<< Sono un Sognatore...vivo talmente poco nella vita reale! Ho vissuto così raramente, nella realtà, momenti come questi, che spero di farli rivivere nei miei sogni. Vi sognerò tutta la notte, tutte le settimane, tutti i mesi, tutto l'anno....>>. E' così che si esprime l'io narratore quando una notte incontra una ragazza piangente, che si definisce anch'essa una "sognatrice". Di lui non conosceremo mai il nome, di lei sappiamo che si chiama Nasten'ka e vive con la nonna, la quale la tiene legata al suo abito con una spilla per evitare che si allontani. E' una strana clausura se Nasten'ka esce tranquillamente nella notte e ha allacciato una relazione con un giovane vicino, che le ha promosso di sposarla; una storia inverosimile e "strappa lacrime", che non avrebbe sedotto nessuno se non il nostro ingenuo Sognatore. D'altra parte, è un giovane disilluso dalla vita, con <<una fantasia malata d'angoscia>>, in attesa di una << scintilla dalla quale far divampare un fuoco per scaldare il cuore gelato, dalla quale far rinascere quello che prima era tanto caro, che toccava l'animo e faceva ribollire il sangue, che strappava le lacrime dagli occhi e che ingannava così maestosamente>>. E se per Nasten'ka l'incontro è un modo per consolarsi e, se vogliamo, un atteggiamento civettuolo e vittimistico per farsi amirare e giocare con i sentimenti, per il Sognatore la fanciulla è il proseguimento del Sogno, di una fantasia d'Amore. <<Oh Nasten'ka, Nasten'ka, se sapessi quanto sono solo>>. esclama il Sognatore come se la ragazza potesse, o volesse, riempire il suo vuoto. Povero Sognatore! Il gioco sottile della seduzione è condotto fino al punto che il nostro Sognatore è pronto a sposarla, visto che il fidanzato di Nasten'ka non si è fatto vivo per onorare la promessa di portarla all'altare. Meglio un Sognatore che restare zitella attaccata alla gonna della nonna! << L'avevo guardata...S'era appoggiata a me più pesantemente. In quell'istante c'era passato accanto un giovanotto. (...) Dio che grido! che fremito! Come si era staccata dalle mie braccia per corrergli incontro. (...) Ero rimasto lì, a lungo, a guardarli... Alla fine, entrambi erano scomparsi dalla mia vista>>.

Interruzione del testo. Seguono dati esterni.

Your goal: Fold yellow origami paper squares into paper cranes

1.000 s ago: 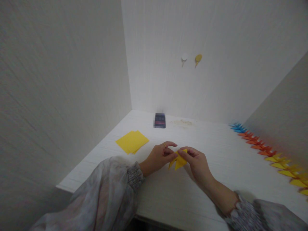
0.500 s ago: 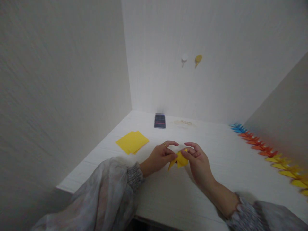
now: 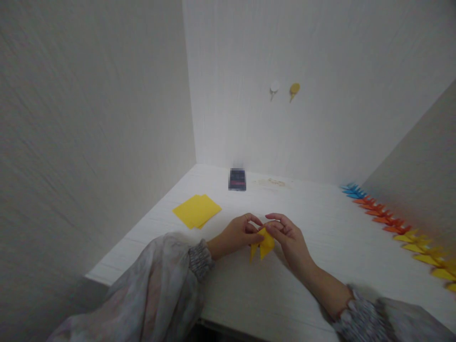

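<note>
Between my two hands is a folded piece of yellow origami paper [image 3: 267, 244], with pointed flaps hanging down. My left hand [image 3: 238, 233] pinches its left side between thumb and fingers; a ring is on one finger. My right hand [image 3: 288, 237] pinches the upper right of the paper with thumb and forefinger. The fingertips of both hands nearly meet at its top, and they hide part of the folds. Flat yellow paper sheets [image 3: 196, 211] lie overlapped on the white table, left of my hands.
A row of folded paper figures runs down the table's right side: blue ones [image 3: 353, 191], orange ones [image 3: 383, 213] and yellow ones [image 3: 423, 249]. A small dark blurred object [image 3: 237, 179] stands by the back wall. A white hook [image 3: 274, 87] and a yellow hook [image 3: 294, 89] are on that wall.
My right hand has shifted slightly left, closer to the left one. The yellow paper has turned, and its flaps now hang lower.
</note>
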### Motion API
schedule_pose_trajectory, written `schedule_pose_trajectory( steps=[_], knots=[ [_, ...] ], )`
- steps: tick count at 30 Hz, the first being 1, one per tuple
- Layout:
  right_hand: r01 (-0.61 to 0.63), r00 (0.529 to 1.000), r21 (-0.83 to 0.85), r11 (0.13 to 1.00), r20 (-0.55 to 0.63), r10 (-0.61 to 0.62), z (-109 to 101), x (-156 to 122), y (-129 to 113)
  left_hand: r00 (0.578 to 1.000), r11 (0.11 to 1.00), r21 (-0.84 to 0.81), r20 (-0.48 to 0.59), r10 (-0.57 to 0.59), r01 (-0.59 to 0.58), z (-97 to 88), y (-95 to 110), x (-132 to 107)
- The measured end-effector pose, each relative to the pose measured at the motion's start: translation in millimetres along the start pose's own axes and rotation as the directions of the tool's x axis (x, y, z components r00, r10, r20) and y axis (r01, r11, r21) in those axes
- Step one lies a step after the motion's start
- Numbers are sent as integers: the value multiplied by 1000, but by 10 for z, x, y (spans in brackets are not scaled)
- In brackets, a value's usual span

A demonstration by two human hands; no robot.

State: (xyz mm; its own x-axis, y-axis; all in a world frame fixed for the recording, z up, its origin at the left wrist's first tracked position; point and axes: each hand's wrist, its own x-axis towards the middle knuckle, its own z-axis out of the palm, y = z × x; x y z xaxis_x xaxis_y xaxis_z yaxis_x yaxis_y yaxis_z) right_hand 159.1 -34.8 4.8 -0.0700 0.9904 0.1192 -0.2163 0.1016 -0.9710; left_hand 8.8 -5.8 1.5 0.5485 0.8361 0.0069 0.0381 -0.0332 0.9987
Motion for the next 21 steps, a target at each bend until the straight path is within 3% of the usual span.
schedule_pose_trajectory(
  steps=[3,7,9,15,21],
  knots=[
    [39,999,-38,999,17,-38,7,8,36,1000,1000,-29,-23,8,-9,-7,-4,16],
    [133,985,-200,971,-82,-152,-13,24,109,973,990,-106,-223,65,-91,-33,-3,34],
    [121,986,-297,947,-73,-149,-19,27,149,961,983,-130,-263,89,-126,-41,-6,38],
    [154,982,-546,823,-7,-189,14,-2,129,963,972,-187,-253,92,-142,-18,-2,32],
    [204,954,-754,625,11,-298,51,-25,37,966,975,-172,-237,99,-142,19,11,23]
  ],
)
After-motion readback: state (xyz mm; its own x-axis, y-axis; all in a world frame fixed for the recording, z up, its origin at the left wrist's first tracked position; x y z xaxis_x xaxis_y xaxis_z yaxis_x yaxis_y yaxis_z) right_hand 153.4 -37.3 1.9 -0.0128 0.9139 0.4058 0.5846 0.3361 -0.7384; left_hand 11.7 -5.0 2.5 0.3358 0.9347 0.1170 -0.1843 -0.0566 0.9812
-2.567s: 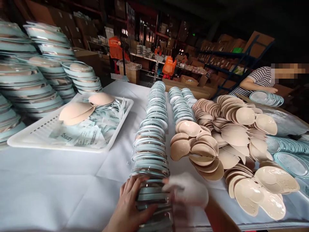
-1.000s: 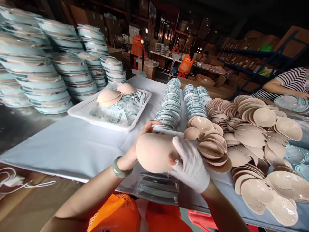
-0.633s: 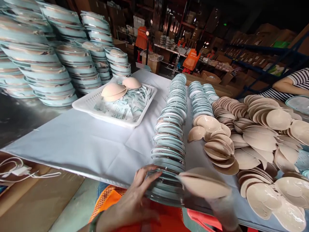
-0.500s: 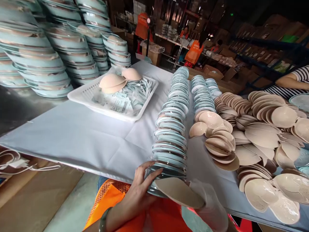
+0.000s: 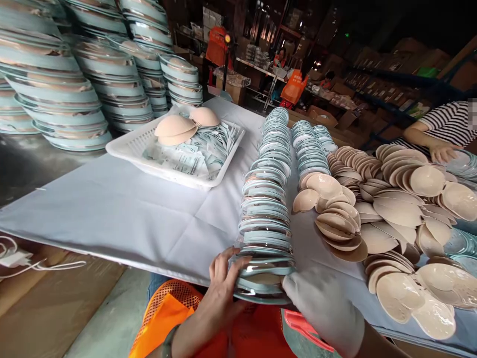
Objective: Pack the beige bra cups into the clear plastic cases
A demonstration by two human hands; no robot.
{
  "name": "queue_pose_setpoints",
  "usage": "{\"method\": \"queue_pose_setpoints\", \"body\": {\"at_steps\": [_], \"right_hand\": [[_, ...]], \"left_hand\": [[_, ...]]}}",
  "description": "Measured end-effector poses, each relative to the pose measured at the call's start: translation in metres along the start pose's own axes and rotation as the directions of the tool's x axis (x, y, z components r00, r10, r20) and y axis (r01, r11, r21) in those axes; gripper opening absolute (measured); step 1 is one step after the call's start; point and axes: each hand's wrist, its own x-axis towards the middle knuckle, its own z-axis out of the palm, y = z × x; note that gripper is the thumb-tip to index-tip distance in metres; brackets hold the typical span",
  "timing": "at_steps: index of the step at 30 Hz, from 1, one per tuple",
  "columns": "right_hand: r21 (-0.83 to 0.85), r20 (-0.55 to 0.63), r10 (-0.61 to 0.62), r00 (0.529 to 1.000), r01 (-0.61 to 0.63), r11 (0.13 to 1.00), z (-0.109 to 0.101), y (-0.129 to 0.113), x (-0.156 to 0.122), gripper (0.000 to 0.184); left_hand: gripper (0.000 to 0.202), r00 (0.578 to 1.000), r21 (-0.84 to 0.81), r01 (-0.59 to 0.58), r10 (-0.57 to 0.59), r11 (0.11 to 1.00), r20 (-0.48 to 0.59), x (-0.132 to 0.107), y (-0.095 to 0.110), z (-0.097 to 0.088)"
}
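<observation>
A long row of clear, teal-rimmed round plastic cases runs down the white-covered table toward me. My bare left hand curls its fingers round the left side of the nearest case, at the table's front edge. My right hand, in a white glove, presses on that same case from the right. A beige pad shows faintly inside the case.
Beige pads lie fanned out in heaps to the right. A white tray holds leaflets and two pads. Tall stacks of filled cases stand at left. A person in a striped shirt works at far right. Cardboard boxes and shelves fill the background.
A second ago both hands held a beige pad in the air. The gloved hand brought it down to the nearest case; now the pad lies inside and both hands grip the case.
</observation>
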Motion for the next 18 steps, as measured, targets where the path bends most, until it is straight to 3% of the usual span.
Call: {"method": "queue_pose_setpoints", "body": {"at_steps": [3,5,6,8,10,13,16,18], "right_hand": [[-0.217,0.07,-0.241,0.968,0.25,0.944,-0.01,0.011,0.003,0.023],[-0.119,-0.016,-0.32,0.947,0.316,0.941,-0.016,0.03,0.004,0.023],[-0.003,-0.13,-0.293,0.947,0.295,0.955,-0.019,0.042,0.005,0.02],[0.197,-0.368,-0.123,0.921,0.207,0.958,-0.017,0.066,0.006,0.015],[0.291,-0.477,0.005,0.879,0.153,0.944,-0.003,0.082,0.009,0.044],[0.308,-0.421,-0.016,0.907,0.159,0.938,0.038,0.084,0.019,0.079],[0.289,-0.356,-0.033,0.934,0.144,0.946,0.074,0.078,0.028,0.086],[0.293,-0.39,-0.014,0.921,0.138,0.946,0.08,0.086,0.034,0.086]], "left_hand": [[0.063,0.999,0.06,-0.037,0.039,0.998,-0.031,0.004,0.002,0.003],[0.067,0.998,0.099,-0.068,0.068,0.993,0.006,0.007,0.001,0.002],[0.07,0.996,0.115,-0.082,0.079,0.99,0.032,0.009,0.0,0.001],[0.081,0.992,0.153,-0.122,0.115,0.981,0.05,0.013,-0.003,0.002],[0.094,0.973,0.227,-0.23,0.228,0.946,0.033,0.018,-0.005,0.006],[0.099,0.908,0.4,-0.387,0.419,0.83,0.008,0.027,-0.008,0.016],[0.085,0.88,0.488,-0.446,0.467,0.75,0.085,0.028,-0.016,0.019],[0.078,0.882,0.423,-0.462,0.454,0.78,0.126,0.027,-0.026,0.011]]}}
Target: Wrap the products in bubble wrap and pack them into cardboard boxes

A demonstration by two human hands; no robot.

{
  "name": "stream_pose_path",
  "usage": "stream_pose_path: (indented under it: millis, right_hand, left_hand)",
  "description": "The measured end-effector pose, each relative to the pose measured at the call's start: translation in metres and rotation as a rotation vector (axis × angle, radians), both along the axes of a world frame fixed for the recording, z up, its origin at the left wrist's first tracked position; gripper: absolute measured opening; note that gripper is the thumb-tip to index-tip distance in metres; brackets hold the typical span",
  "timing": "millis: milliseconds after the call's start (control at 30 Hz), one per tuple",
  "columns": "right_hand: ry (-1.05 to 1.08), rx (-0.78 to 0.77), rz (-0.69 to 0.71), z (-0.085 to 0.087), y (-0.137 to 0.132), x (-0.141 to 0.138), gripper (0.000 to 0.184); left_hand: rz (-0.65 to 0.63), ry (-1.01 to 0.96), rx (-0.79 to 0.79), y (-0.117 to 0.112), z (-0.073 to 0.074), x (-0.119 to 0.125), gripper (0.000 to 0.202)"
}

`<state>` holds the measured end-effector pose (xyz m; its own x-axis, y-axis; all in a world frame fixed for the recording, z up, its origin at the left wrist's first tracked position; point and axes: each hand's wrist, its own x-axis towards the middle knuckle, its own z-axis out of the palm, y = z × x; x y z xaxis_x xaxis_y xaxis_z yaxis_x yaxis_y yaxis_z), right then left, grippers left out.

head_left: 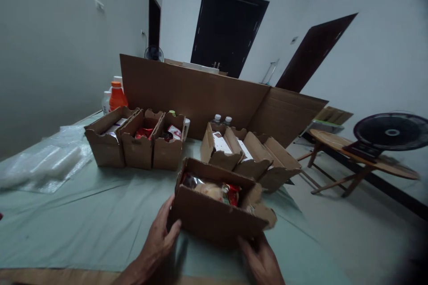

Nella sua bella introduzione Sarah Tardino chiama in causa l'amor lontano del poeta provenzale Jaufrè Rudel; in questa ottica Nasten'ka sarebbe una Fantasia d'Amore, una figura idealizzata e reale, che come cantò Giosué Carducci, "tre volte la bocca tremante/co 'l bacio d'amore baciò". Troppa grazia per l'infelice Sognatore! Questa interpretazione pone l'attenzione sulla relazione tra i due giovani, dimenticando il centro del racconto: il Sogno. All'interno di una struttura narrativa imperniata sul dialogo, il racconto è un lungo soliloquio, in cui la parte raccontata da Nasten'ka non è che lo specchio deformato della sofferenza del Sognatore e del suo bisogno di costruirsi una storia di cui lui sia il protagonista, il salvatore della dolente fanciulla. In questo dialogo frutto della fantasia del Sognatore, Nasten'ka si chiede <<perché non possiamo essere tutti come fratelli? (...) Perché non si può dire schiettamente quello che si ha nel cuore...?>>. Perché il Sogno non può divenire reale, aggiungo io? Perché non si può incontrare qualcuno o qualcuna con cui confidarsi, e innamorarsi, con cui fuggire dalla solitudine? O forse, è meglio continuare a sognare.
Perché leggerlo? Un fragile racconto di difficile comprensione, ma mirabilmente scritto.